(Records contained in a dataset)
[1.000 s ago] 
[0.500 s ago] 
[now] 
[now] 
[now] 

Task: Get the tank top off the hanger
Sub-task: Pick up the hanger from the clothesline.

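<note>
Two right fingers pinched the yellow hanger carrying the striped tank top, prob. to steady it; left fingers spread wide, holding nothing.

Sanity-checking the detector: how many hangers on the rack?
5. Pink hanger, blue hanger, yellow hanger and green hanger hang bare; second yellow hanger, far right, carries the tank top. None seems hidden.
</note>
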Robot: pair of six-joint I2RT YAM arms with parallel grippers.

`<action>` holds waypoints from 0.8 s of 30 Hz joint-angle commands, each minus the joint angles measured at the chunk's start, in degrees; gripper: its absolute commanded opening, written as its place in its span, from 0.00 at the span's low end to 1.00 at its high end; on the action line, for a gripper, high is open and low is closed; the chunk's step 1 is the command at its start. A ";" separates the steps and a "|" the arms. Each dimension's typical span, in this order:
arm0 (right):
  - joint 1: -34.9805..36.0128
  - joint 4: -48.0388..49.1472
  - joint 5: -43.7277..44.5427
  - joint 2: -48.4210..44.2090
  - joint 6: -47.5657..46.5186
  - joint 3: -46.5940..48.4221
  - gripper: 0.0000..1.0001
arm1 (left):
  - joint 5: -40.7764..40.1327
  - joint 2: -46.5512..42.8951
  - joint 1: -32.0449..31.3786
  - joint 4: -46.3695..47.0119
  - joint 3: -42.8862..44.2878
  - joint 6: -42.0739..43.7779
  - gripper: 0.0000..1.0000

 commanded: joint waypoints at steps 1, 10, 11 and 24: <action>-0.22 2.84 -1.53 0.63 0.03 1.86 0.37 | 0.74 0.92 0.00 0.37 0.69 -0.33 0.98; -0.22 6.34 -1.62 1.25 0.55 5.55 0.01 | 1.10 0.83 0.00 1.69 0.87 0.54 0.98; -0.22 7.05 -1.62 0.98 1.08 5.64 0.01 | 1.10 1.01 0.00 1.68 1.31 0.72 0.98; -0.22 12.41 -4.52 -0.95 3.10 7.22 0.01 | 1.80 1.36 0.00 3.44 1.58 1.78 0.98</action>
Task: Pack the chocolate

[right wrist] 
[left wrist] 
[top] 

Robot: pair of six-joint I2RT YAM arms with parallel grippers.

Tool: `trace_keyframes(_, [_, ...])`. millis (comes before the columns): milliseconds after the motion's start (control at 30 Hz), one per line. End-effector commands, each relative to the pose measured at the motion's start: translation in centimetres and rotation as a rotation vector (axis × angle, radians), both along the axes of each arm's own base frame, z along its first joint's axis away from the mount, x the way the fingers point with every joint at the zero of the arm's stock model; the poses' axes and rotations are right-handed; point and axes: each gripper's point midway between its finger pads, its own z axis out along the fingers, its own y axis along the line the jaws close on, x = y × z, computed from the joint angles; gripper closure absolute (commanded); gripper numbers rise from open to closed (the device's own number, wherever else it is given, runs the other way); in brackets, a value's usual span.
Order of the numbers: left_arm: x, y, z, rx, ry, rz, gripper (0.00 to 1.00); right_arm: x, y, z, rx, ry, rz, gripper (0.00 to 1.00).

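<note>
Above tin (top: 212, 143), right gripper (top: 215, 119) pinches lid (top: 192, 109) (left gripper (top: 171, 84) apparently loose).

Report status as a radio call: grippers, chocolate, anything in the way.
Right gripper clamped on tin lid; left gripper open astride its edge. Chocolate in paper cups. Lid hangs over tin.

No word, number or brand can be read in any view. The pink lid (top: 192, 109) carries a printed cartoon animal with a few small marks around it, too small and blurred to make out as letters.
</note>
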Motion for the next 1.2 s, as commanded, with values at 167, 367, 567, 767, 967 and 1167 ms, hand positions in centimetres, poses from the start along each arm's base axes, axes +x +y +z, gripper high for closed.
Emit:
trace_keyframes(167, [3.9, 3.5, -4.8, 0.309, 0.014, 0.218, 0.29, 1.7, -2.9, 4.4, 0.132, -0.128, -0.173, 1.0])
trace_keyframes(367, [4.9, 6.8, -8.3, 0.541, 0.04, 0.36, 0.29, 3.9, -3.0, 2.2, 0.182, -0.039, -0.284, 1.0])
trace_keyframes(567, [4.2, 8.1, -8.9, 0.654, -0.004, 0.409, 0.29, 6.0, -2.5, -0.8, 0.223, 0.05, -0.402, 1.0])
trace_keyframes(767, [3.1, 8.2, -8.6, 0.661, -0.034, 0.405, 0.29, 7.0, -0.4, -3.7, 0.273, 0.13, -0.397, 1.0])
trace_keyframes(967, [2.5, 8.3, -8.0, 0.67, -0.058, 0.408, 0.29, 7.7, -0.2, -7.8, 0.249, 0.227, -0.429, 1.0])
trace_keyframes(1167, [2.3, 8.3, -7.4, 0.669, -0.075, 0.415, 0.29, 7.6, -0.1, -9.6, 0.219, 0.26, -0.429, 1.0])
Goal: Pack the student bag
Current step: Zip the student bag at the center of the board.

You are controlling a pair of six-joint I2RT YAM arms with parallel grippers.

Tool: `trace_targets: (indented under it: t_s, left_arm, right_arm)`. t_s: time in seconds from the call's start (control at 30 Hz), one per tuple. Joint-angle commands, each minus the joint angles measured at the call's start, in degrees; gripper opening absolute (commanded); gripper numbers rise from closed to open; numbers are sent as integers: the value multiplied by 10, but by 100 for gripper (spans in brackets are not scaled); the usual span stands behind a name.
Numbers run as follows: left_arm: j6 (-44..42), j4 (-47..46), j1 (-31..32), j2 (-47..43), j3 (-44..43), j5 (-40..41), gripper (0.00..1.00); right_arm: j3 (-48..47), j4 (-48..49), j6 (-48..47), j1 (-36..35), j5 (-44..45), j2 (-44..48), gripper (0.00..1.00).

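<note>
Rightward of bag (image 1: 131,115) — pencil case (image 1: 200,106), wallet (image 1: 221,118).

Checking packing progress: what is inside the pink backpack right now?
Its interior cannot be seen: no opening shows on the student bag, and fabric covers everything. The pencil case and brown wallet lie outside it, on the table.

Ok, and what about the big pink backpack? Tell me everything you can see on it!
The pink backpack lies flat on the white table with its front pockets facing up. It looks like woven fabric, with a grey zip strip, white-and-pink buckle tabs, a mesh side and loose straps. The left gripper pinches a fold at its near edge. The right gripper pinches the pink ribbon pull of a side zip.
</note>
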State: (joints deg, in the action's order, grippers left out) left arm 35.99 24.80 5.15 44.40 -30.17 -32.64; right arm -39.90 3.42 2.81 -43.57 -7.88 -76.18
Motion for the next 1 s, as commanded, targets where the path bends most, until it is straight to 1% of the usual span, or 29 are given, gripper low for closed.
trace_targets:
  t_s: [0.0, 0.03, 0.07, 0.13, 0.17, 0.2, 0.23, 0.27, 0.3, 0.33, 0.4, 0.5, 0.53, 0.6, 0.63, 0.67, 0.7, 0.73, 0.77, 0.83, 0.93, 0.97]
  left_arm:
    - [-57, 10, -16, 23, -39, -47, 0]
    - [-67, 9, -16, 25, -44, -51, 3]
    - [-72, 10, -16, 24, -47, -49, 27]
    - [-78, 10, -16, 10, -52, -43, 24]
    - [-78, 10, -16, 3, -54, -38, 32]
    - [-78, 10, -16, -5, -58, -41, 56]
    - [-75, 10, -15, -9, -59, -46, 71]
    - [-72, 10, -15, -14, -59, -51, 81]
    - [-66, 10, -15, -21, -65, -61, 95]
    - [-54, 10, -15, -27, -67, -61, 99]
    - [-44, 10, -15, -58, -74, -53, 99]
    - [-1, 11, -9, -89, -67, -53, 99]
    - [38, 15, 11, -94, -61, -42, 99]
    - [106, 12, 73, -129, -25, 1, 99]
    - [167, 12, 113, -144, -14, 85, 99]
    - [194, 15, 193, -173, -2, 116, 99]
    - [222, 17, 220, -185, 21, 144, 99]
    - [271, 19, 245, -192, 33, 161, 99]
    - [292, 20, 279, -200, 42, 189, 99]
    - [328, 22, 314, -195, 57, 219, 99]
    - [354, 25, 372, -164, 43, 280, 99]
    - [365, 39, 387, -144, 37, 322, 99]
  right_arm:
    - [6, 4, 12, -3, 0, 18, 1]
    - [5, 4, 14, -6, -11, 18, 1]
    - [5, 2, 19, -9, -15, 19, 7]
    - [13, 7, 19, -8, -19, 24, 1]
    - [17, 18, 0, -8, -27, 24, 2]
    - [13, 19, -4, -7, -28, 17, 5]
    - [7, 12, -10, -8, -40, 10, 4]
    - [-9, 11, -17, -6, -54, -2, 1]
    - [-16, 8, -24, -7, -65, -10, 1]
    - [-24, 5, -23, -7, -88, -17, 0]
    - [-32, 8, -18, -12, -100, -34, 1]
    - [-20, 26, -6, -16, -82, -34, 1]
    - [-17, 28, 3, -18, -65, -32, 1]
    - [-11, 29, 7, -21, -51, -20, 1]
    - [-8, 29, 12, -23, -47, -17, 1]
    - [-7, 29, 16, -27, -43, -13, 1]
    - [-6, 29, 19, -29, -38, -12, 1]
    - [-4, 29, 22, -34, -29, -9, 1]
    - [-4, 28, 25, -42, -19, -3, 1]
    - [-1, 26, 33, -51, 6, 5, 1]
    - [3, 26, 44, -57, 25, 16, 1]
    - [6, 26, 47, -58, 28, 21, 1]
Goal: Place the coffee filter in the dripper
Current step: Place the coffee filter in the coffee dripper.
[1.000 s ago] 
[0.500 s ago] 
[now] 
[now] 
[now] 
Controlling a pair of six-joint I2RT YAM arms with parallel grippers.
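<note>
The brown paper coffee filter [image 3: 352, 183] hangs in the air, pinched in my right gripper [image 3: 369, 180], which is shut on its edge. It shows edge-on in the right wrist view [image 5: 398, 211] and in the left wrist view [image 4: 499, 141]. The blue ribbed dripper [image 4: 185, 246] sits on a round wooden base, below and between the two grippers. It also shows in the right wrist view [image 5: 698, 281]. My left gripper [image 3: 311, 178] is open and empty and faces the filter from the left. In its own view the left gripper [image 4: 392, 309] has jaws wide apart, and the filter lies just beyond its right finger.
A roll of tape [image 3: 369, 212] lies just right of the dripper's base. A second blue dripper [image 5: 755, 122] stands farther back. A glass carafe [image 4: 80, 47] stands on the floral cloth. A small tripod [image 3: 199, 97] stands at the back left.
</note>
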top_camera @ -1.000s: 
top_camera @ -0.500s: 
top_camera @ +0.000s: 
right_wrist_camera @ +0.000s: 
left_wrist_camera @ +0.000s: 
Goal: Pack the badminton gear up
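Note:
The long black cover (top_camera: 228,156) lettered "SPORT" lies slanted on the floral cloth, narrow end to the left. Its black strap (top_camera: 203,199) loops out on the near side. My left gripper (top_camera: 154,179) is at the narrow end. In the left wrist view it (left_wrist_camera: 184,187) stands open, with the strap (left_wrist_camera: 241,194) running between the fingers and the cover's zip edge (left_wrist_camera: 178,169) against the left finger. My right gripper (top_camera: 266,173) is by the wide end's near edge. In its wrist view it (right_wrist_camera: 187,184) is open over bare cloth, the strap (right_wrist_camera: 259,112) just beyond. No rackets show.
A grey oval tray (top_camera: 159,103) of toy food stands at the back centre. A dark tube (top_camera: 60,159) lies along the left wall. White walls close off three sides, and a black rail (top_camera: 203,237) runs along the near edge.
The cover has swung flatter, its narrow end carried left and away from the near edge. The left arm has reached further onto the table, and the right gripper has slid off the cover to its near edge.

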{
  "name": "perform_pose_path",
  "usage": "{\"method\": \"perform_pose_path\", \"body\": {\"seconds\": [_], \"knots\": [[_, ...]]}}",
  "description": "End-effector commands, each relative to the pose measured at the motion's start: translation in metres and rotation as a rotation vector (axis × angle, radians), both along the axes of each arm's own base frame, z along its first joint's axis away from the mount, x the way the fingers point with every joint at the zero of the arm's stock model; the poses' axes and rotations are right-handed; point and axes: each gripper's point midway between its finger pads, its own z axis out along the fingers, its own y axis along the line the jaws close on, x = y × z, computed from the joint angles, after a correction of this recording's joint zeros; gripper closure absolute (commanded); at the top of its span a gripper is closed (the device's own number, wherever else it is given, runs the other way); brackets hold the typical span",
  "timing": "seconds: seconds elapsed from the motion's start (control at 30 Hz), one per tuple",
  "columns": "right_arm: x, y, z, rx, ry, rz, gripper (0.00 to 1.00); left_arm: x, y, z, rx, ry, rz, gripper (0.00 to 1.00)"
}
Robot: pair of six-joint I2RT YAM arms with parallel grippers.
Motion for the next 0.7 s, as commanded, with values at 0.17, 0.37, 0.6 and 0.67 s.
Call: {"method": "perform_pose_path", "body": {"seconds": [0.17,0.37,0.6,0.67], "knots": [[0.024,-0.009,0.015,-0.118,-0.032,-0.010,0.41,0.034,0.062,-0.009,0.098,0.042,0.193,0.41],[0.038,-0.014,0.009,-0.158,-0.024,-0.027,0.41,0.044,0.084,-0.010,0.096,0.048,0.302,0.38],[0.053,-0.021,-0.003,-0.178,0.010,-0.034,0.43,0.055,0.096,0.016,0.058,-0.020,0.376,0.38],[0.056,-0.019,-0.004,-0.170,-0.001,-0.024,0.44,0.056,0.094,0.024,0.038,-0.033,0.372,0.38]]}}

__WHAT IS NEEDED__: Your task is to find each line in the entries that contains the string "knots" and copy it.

__TASK ANSWER__:
  "usage": "{\"method\": \"perform_pose_path\", \"body\": {\"seconds\": [_], \"knots\": [[_, ...]]}}",
Call: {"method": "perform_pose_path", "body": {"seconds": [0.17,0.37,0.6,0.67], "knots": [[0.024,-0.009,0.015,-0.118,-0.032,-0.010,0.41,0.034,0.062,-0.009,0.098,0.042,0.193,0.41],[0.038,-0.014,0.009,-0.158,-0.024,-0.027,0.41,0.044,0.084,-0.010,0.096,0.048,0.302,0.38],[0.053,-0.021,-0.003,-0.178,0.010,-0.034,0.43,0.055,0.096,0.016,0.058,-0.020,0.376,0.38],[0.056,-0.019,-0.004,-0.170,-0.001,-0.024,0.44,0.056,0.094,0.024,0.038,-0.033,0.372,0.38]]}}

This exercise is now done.